Lansdell B, Ford K, Kutz JN - PLoS Comput. Biol. (2014)

Bottom Line: Early-stage waves mediated by acetylcholine (ACh) manifest as slow, spreading bursts of action potentials.In addition to simulation, we are thus able to use non-linear wave theory to connect wave features to underlying physiological parameters, making the model useful in determining appropriate pharmacological manipulations to experimentally produce waves of a prescribed spatiotemporal character.The model is used to determine how ACh mediated connectivity may modulate wave activity, and how parameters such as the spontaneous activation rate and sAHP refractory period contribute to critical wave size variability.

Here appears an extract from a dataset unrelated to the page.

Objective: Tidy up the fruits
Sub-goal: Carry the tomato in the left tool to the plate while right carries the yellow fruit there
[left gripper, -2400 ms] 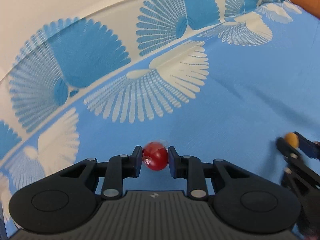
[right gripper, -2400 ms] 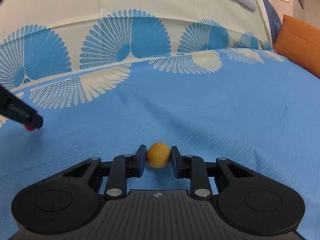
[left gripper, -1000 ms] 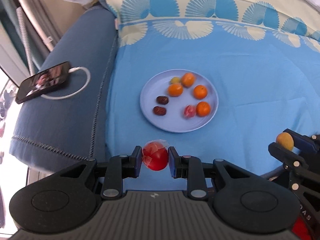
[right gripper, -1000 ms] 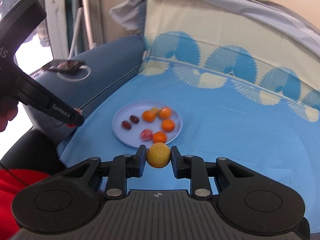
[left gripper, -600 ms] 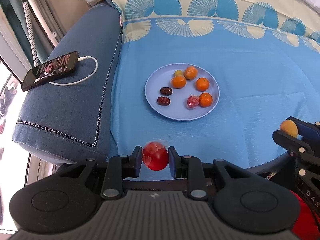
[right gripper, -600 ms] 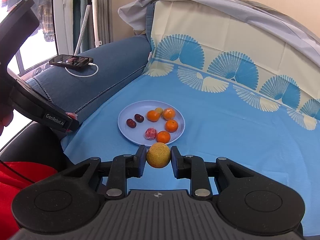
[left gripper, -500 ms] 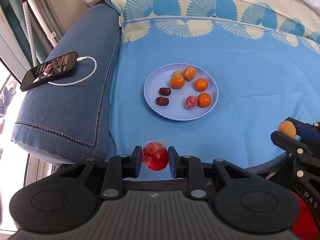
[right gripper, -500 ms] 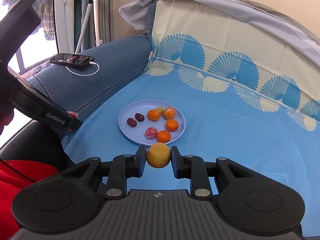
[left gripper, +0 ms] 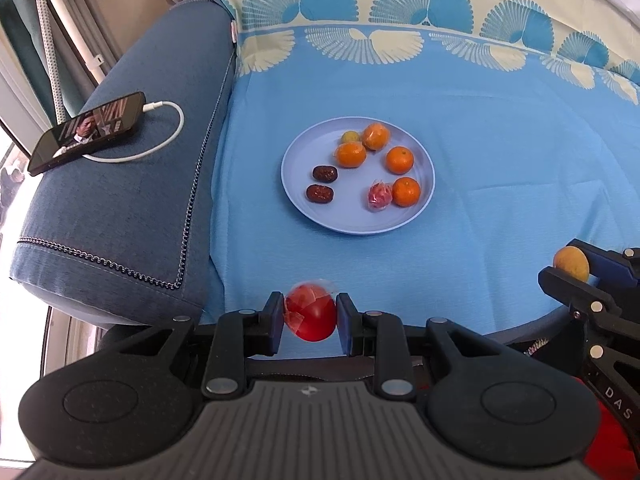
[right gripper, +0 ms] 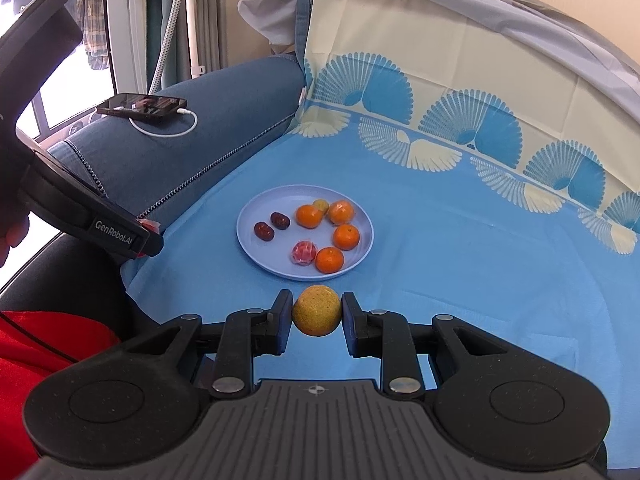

View Article: PubMed Central - PubMed

Affiliation: Department of Applied Mathematics, University of Washington, Seattle, Washington, United States of America.

ABSTRACT
Prior to receiving visual stimuli, spontaneous, correlated activity in the retina, called retinal waves, drives activity-dependent developmental programs. Early-stage waves mediated by acetylcholine (ACh) manifest as slow, spreading bursts of action potentials. They are believed to be initiated by the spontaneous firing of Starburst Amacrine Cells (SACs), whose dense, recurrent connectivity then propagates this activity laterally. Their inter-wave interval and shifting wave boundaries are the result of the slow after-hyperpolarization of the SACs creating an evolving mosaic of recruitable and refractory cells, which can and cannot participate in waves, respectively. Recent evidence suggests that cholinergic waves may be modulated by the extracellular concentration of ACh. Here, we construct a simplified, biophysically consistent, reaction-diffusion model of cholinergic retinal waves capable of recapitulating wave dynamics observed in mice retina recordings. The dense, recurrent connectivity of SACs is modeled through local, excitatory coupling occurring via the volume release and diffusion of ACh. In addition to simulation, we are thus able to use non-linear wave theory to connect wave features to underlying physiological parameters, making the model useful in determining appropriate pharmacological manipulations to experimentally produce waves of a prescribed spatiotemporal character. The model is used to determine how ACh mediated connectivity may modulate wave activity, and how parameters such as the spontaneous activation rate and sAHP refractory period contribute to critical wave size variability.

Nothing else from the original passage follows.